My Research Projects
I approach the study of animal color vision through historical and theoretical perspectives. My research incorporates historical findings on the neural processing of color signals modern mathematical models of color perception.
Three Opponencies
The ways color signals are encoded in the retina are reflected in the signals we record from retinal neurons and in the ways we perceive colors. Each of these three steps are identified based on their antagonistic, or opponent responses. The mechanism is called cone opponency, the phenomena measured from neurons is spectral opponency, and the perceptual experience is color opponency. In this project, I reviewed the literature to determine which non-primate vertebrate species have been reported to possess cone opponent circuits. For all of those species, I also collected the spectrally opponent information. While color opponency is possible in other animals, we first need to understand more about color categorization to explore this further.
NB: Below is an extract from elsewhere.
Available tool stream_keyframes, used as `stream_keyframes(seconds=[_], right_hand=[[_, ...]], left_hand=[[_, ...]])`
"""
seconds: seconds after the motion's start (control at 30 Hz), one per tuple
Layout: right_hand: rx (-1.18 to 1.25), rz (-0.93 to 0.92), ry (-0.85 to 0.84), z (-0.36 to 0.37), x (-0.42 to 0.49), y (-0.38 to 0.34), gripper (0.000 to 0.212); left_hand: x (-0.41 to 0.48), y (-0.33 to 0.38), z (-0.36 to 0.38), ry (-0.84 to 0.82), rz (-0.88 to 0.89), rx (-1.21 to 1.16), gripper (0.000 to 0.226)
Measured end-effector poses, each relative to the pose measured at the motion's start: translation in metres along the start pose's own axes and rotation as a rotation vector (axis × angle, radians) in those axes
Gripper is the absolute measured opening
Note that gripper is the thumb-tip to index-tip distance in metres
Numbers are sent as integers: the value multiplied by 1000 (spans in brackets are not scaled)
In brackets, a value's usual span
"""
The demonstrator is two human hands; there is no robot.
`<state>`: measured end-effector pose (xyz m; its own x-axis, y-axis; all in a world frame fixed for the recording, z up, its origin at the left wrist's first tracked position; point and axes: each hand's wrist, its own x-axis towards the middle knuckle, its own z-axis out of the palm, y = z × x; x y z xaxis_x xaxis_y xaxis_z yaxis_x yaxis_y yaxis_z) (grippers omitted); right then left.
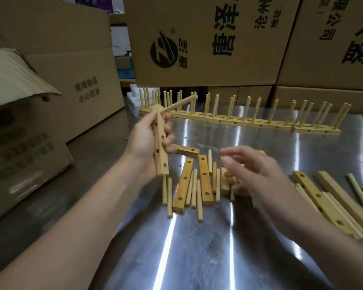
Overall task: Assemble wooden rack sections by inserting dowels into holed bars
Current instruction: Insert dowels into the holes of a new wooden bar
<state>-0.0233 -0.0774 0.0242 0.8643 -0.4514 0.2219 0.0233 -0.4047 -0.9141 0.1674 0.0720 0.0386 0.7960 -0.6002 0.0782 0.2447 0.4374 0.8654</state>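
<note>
While your left hand [147, 141] holds the holed bar [161, 151] raised above the counter [218, 248], its fingers [169, 140] wrapped round the bar's middle, one dowel [179, 104] already stands out of the hole at the top end, angled up and to the right. The rest of the holes along the face look empty. Your right hand [254, 172] hovers over the heap of loose dowels [194, 191] and spare bars [183, 183] lying on the counter. It is blurred, but its fingers look loose and spread, with nothing I can make out in them. These parts should feel light, dry and stiff: the bar will not bend, so your mid-length grip is a good one as long as you keep your fingers off the hole you mean to fill. The dowels are thin and smooth and will likely roll on the shiny metal, so pinch one near its middle to lift it, then shift towards the end for a straight push. Drive it along its own line. A thin peg forced in at a slant could jam or snap. Finished sections [239, 118] stand in a row at the far edge, pegs up, in front of the cardboard boxes [208, 38], and more bars [319, 197] lie to your right.
</note>
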Motion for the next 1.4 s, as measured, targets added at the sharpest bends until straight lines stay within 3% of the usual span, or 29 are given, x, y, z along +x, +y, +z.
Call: stream_keyframes(seconds=[0.07,0.13,0.27,0.4,0.6,0.73,0.93,1.0,1.1,1.17,1.3,1.4], right_hand=[[-377,-208,-57,14,-7,11,28],[-645,-337,-170,31,-13,16,48],[-930,-396,-296,56,-18,12,78],[-1006,-457,-333,65,-16,2,76],[-1001,-606,-379,63,-23,-2,43],[-958,-701,-413,58,-28,-2,36],[-815,-896,-276,55,-27,-2,31],[-558,-799,-158,54,-26,-2,30],[-99,-507,29,49,-24,-4,23],[113,-322,125,42,-21,-6,29],[381,31,237,22,-7,-1,35],[516,154,272,11,3,5,31]], left_hand=[[4,3,-9,91,-42,-113,33],[6,3,-15,172,-83,-201,31],[6,5,-17,226,-126,-277,30],[6,5,-15,217,-138,-273,31],[8,2,-15,186,-163,-293,30],[9,0,-18,202,-179,-341,29],[12,0,-23,254,-197,-396,28],[14,0,-24,259,-199,-398,28],[13,-1,-24,257,-209,-389,29],[10,-2,-21,247,-213,-364,29],[4,-6,-8,171,-213,-268,29],[-3,-11,3,85,-229,-205,30]])
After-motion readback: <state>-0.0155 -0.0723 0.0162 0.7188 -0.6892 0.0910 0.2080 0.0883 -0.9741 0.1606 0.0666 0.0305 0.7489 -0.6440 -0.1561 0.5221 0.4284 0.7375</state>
Opponent Receptor Noise Limited Model
We cannot know for sure how an animal experiences color. However, we can try to make predictions about what objects they can see, and what objects they can’t see, based on the features we know about their visual systems. To do this, scientists have generated mathematical models of color discriminability. The Receptor Noise Limited (RNL) model is a widely accepted and implemented computational model for understanding color perception in animals. However, it does not account for cone opponency, a property of the visual system which compares photoreceptor signals in an antagonistic manner in the retina and early visual processing stages. To address this limitation, we developed a new model that incorporates cone opponency into the RNL framework.
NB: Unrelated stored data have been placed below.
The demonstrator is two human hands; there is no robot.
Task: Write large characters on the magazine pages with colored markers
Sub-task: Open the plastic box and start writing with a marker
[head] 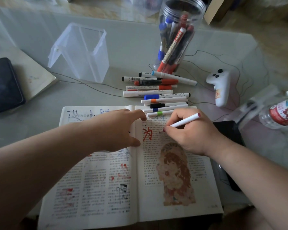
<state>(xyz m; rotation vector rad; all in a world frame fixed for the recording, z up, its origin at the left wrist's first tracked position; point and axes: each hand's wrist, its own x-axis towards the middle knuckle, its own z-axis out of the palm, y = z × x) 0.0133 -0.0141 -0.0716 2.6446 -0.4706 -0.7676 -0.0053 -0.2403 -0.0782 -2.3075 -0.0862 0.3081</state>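
Observation:
An open magazine [106,188] lies on the table in front of me, its pages full of printed text and earlier marker scribbles. A large red character [147,133] stands near the top of the right page. My right hand [189,131] grips a white marker with a dark red end [184,121], its tip on the right page just right of that character. My left hand [116,128] lies flat across the upper left page and the spine, fingers spread, pressing the magazine open.
A row of loose markers [158,95] lies just beyond the magazine. Behind it stands a clear jar of markers [175,39]. A clear plastic box [80,52], a white controller [220,87], a water bottle [279,112], thin cables and dark objects at both sides surround the magazine.

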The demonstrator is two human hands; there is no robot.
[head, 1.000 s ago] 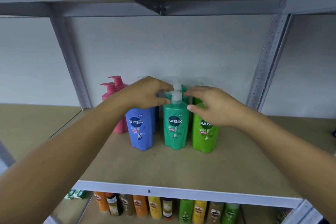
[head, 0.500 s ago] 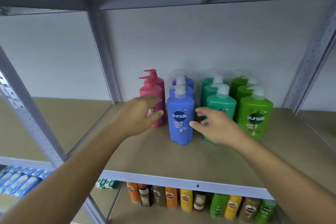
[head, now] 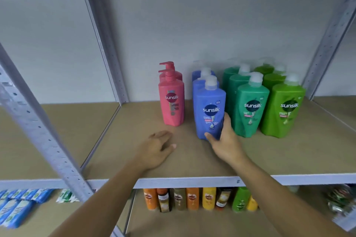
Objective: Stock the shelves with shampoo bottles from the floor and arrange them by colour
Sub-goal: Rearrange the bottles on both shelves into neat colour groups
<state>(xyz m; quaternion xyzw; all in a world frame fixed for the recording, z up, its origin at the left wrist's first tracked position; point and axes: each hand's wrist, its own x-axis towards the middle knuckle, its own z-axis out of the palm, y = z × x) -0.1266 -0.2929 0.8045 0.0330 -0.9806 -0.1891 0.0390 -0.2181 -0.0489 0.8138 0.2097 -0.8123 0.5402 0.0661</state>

Modeling Avian Spectral Discrimination
Spectral discrimination is the ability to discriminate between colors across the light spectrum. The receptor noise-limited model (RNL) is a framework for predicting color discrimination of various species based on a set of visual parameters, predominantly the noise in the photoreceptors. In this study, we model the spectral discrimination abilities of two types of birds: ultraviolet sensitive (UVS) and violet sensitive (VS), utilizing a spectral discrimination curve derived from the output of the RNL. We concluded that VS species generally exhibit higher spectral discrimination compared to UVS species. This result contrasts with previous modeling studies, where they found that UVS birds are likely more sensitive to color differences due to modeling natural reflectances rather than spectral lights.